How-To: Model Comparisons and Model Evaluation Stores¶
In search of the best performance, it is very common to iteratively build a range of models with different parameters. Then, in order to select the best model for one’s particular use case, one must be able to directly compare candidate models across key metrics side-by-side.
As data changes though, one must also continuously monitor and evaluate model performance to ensure the model is behaving as expected.
To serve these objectives, this tutorial provides a brief walkthrough of two key features in Dataiku: model comparisons and model evaluation stores.
The use case shown in the screenshots below is a simple credit card fraud use case. The Flow contains a binary classification model to predict which transactions will be authorized (labeled as “1”) and which will fail authorization (labeled as “0”).
Let’s walk through the process for creating a model comparison, interpreting its information, and using it to select a champion model.
Creating a Model Comparison¶
You can create a model comparison by selecting models from:
Saved model versions from the Flow,
Evaluations from model evaluation stores.
Dataiku users will be familiar with the Models page of a visual analysis. In the screenshot below, we have trained many models, but want to compare random forest models from three different sessions side-by-side.

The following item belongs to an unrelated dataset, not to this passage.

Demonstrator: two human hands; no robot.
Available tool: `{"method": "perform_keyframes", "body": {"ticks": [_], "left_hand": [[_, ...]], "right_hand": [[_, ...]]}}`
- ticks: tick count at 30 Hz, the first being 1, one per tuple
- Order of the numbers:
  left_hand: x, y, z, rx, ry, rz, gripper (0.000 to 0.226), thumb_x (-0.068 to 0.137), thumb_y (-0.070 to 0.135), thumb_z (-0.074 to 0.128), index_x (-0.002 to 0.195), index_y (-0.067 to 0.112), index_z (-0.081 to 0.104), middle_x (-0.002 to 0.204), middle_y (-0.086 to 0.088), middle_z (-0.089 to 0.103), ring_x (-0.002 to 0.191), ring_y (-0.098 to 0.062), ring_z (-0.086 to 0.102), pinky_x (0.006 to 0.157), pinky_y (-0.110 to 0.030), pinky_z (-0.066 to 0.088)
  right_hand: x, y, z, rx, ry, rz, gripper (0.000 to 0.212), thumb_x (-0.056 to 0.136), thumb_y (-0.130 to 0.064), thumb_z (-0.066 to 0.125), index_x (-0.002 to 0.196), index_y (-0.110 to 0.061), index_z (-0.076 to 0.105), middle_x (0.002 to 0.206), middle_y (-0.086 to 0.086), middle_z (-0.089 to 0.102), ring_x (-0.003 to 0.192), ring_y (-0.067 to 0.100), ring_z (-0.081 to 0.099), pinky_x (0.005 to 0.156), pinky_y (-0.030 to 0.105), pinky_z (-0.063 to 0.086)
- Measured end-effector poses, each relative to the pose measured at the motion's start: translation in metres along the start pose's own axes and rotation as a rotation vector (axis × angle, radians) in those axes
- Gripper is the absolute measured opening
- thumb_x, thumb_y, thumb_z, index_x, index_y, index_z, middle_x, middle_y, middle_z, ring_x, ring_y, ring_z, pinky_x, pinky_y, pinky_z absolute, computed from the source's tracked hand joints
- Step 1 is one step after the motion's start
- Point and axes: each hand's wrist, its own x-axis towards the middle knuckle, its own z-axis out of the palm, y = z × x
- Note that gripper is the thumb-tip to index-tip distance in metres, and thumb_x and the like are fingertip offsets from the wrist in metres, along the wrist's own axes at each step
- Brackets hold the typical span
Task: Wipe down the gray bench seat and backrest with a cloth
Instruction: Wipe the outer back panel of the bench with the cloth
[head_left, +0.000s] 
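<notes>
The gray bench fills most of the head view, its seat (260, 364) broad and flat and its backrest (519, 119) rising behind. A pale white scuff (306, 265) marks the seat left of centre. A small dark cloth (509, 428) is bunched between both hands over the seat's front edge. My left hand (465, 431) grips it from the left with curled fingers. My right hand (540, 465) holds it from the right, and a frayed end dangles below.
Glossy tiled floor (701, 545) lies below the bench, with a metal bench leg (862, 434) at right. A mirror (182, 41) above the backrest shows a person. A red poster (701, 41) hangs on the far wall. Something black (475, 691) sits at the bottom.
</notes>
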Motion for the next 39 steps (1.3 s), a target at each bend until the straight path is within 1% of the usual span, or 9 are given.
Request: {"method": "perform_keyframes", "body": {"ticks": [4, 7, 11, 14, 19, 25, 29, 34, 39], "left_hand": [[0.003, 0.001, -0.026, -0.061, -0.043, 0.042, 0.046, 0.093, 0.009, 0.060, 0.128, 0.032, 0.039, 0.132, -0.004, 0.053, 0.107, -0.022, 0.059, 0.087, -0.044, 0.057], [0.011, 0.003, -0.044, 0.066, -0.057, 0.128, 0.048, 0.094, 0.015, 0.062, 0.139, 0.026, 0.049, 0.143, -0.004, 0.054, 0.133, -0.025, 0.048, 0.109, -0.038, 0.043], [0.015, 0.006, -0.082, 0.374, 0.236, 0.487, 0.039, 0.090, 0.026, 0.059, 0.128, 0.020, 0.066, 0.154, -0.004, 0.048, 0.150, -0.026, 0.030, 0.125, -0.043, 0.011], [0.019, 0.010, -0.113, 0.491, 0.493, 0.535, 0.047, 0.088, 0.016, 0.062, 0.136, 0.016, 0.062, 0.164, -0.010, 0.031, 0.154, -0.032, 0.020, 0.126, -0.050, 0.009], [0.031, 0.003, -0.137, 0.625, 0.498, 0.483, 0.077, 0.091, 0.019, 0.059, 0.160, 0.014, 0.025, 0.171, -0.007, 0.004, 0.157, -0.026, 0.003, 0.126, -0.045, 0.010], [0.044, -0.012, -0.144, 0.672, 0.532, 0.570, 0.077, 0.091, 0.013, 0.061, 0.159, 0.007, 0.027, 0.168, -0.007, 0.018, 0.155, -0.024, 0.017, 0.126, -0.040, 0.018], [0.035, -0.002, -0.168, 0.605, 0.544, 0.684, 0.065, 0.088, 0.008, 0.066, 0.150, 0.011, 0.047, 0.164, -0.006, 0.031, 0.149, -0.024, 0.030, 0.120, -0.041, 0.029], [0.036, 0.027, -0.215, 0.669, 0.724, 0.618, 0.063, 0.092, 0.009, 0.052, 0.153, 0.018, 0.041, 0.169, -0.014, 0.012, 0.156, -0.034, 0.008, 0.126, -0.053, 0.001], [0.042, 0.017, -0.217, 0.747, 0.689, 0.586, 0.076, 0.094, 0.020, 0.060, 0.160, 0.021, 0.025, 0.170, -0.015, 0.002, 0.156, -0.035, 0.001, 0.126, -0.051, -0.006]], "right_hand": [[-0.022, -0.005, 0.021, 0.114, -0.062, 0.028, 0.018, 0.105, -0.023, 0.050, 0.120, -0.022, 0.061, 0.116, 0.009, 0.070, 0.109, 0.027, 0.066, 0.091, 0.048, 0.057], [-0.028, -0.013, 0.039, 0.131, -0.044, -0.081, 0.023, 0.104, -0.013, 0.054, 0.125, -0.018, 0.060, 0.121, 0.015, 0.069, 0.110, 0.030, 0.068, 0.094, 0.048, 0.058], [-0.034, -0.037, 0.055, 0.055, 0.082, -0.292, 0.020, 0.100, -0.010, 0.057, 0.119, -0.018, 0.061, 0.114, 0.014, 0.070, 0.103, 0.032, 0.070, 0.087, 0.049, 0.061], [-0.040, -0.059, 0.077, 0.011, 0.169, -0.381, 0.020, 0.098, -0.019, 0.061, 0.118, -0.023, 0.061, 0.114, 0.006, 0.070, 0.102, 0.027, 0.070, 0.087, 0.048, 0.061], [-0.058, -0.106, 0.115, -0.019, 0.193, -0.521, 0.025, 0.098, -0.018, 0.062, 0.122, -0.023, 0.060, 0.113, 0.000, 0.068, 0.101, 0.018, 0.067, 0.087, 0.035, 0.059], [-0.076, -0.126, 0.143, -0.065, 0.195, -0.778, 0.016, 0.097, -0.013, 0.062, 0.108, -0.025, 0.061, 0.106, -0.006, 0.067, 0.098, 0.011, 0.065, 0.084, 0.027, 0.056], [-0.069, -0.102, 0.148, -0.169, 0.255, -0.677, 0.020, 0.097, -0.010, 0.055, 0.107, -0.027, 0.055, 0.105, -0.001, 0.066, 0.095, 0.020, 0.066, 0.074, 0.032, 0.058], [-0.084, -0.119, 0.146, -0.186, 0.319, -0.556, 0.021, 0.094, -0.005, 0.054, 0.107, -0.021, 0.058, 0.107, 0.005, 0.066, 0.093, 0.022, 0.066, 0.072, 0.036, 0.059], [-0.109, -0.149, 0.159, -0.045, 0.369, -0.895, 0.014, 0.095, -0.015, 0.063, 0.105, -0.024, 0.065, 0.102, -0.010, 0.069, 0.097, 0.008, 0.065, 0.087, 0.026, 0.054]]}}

From the Results tab of the Models page within a visual analysis, check the box of the models you want to compare, and then select Compare from the Actions menu.
You have the option of comparing the models in a new or an existing comparison. We’ll choose new and click Compare.
Using a Model Comparison¶
Once a Model Comparison has been created, it can be accessed at any time from the top navigation bar in the Visual analysis > Model Comparisons page.
A model comparison includes key information not only about the performance of the chosen models, but also training information and feature handling.
For example, you can see that the baseline model included certain features, such as card_active_first_month, which were rejected in the other two candidate models.
Many of the same kind of performance visualizations found for any individual model in the Lab can now be compared side-by-side. For example, below is a decision chart showing precision, recall, and F1 scores for the three candidate models.
Choosing a Champion¶
Comparing performance metrics side-by-side makes it easier to choose a champion model.
For detecting credit card fraud (where a fraudulent transaction is labeled as “0” and an authorized transaction is labeled as “1” ), having a high precision, which would minimize the number of false positives, may be the most valuable metric. Among these three candidates, the precision metric is quite similar. Therefore, let’s choose the “2nd iteration” model in green, which has the highest recall when precision is also high.
In the Summary pane of the Model Comparison, click to assign or remove the champion status from any model.
In other situations, the saved model deployed to the Flow may already be the current champion. In that case, you can also use the model comparison feature to evaluate the champion against possible challenger models being developed in the Lab.
Model Evaluation Stores¶
Of course comparing models at one point in time can only get us so far. As we receive new data, we need to continuously evaluate whether our model is still performing well.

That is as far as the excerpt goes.